- [REQUIRED WORK]
Look over the entries that follow. Report how many lines contain "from", with nothing else.

- [SUPPLIED DATA]

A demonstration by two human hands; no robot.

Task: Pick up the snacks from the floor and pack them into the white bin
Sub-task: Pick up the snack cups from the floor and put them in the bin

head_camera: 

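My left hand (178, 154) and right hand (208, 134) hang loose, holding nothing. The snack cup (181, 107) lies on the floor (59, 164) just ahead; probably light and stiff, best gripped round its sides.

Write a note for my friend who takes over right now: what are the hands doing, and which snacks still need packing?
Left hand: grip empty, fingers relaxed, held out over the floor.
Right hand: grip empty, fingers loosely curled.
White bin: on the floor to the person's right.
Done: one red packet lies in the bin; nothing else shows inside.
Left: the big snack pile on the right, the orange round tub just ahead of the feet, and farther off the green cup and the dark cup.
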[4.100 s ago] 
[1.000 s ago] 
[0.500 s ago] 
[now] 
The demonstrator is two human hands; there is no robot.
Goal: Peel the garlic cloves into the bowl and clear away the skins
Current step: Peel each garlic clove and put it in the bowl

- [SOLUTION TO THE EXERCISE]
2